§ **TASK**:
What this exercise requires is a verbatim reproduction of the data below.

§ **SUPPLIED DATA**:
╔══
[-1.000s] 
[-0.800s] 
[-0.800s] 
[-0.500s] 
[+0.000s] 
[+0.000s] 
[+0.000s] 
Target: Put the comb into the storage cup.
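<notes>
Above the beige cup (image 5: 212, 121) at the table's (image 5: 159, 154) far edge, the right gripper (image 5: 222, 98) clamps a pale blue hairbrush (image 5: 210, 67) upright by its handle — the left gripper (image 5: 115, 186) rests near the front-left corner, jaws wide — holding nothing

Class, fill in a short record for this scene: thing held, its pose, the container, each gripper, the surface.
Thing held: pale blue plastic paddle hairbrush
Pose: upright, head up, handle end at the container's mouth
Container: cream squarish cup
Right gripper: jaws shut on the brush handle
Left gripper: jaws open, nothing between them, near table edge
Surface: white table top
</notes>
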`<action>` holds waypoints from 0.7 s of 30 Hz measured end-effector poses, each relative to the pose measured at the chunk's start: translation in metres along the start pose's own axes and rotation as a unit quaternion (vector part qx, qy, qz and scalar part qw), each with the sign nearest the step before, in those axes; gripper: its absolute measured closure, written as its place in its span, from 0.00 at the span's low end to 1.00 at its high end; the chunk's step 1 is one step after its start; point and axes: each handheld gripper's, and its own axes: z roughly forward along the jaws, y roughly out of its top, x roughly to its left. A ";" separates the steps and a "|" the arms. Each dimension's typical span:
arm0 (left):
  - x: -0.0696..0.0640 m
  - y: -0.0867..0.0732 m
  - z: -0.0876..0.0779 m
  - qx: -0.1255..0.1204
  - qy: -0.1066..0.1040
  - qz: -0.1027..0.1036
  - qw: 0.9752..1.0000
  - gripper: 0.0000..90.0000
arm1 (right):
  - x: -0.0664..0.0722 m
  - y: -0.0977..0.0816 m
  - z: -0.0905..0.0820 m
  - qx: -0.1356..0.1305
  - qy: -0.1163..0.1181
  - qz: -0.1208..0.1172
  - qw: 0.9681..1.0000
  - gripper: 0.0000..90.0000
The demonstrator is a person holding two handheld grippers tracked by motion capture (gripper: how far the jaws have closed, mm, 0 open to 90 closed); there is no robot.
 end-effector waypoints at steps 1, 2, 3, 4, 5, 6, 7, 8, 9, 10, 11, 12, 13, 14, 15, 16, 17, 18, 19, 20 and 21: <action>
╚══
§ **ANSWER FOR THE TASK**:
[-1.000s] 
[-0.800s] 
[-0.800s] 
[-0.500s] 
[+0.000s] 
[+0.000s] 
[+0.000s] 
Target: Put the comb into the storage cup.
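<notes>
Above the beige cup (image 5: 212, 121) at the table's (image 5: 159, 154) far edge, the right gripper (image 5: 222, 98) clamps a pale blue hairbrush (image 5: 210, 67) upright by its handle — the left gripper (image 5: 115, 186) rests near the front-left corner, jaws wide — holding nothing

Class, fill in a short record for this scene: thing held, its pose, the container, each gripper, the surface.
Thing held: pale blue plastic paddle hairbrush
Pose: upright, head up, handle end at the container's mouth
Container: cream squarish cup
Right gripper: jaws shut on the brush handle
Left gripper: jaws open, nothing between them, near table edge
Surface: white table top
</notes>
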`<action>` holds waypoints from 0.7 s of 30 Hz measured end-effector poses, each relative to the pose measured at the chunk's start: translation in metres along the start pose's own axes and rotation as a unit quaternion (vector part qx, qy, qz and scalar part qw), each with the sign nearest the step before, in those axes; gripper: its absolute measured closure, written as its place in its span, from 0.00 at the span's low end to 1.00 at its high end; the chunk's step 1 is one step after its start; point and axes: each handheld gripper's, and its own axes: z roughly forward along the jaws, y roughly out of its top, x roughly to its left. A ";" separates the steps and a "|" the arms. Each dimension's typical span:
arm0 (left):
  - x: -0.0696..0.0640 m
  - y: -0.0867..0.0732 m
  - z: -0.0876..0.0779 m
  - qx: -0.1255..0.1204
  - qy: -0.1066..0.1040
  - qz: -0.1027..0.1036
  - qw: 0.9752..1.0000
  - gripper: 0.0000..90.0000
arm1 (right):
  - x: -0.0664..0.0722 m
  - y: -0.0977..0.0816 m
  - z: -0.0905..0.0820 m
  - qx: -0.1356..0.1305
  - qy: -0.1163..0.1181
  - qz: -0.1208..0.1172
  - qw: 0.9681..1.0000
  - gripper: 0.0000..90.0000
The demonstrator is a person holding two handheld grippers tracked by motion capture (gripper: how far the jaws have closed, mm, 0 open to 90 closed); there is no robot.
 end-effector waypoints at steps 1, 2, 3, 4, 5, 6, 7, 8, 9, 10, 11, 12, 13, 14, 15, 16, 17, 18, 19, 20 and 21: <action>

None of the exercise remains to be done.